▶ PROBLEM DETAILS
Could you please repeat the data below word for word?

▶ EXERCISE DATA
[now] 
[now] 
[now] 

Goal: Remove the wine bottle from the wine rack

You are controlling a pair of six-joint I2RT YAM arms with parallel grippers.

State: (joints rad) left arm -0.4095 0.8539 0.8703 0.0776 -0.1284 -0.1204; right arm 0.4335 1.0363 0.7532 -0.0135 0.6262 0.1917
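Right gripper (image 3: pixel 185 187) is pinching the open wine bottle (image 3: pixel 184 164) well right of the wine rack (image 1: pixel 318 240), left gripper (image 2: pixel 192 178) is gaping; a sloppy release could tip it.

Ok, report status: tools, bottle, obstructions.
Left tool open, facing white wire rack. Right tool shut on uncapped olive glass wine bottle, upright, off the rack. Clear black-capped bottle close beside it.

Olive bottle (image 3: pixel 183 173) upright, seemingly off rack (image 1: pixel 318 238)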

▶ ANSWER FOR THIS EXERCISE
[now] 
[now] 
[now] 

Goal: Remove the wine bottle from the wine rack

You are controlling a pair of six-joint I2RT YAM arms with parallel grippers.

State: (joints rad) left arm -0.4095 0.8539 0.8703 0.0776 -0.1284 -0.1204; right arm 0.4335 1.0363 0.7532 -0.0135 0.6262 0.1917
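Right gripper (image 3: pixel 185 187) is pinching the open wine bottle (image 3: pixel 184 164) well right of the wine rack (image 1: pixel 318 240), left gripper (image 2: pixel 192 178) is gaping; a sloppy release could tip it.

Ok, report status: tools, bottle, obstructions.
Left tool open, facing white wire rack. Right tool shut on uncapped olive glass wine bottle, upright, off the rack. Clear black-capped bottle close beside it.

Olive bottle (image 3: pixel 183 173) upright, seemingly off rack (image 1: pixel 318 238)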

This exercise requires nothing more.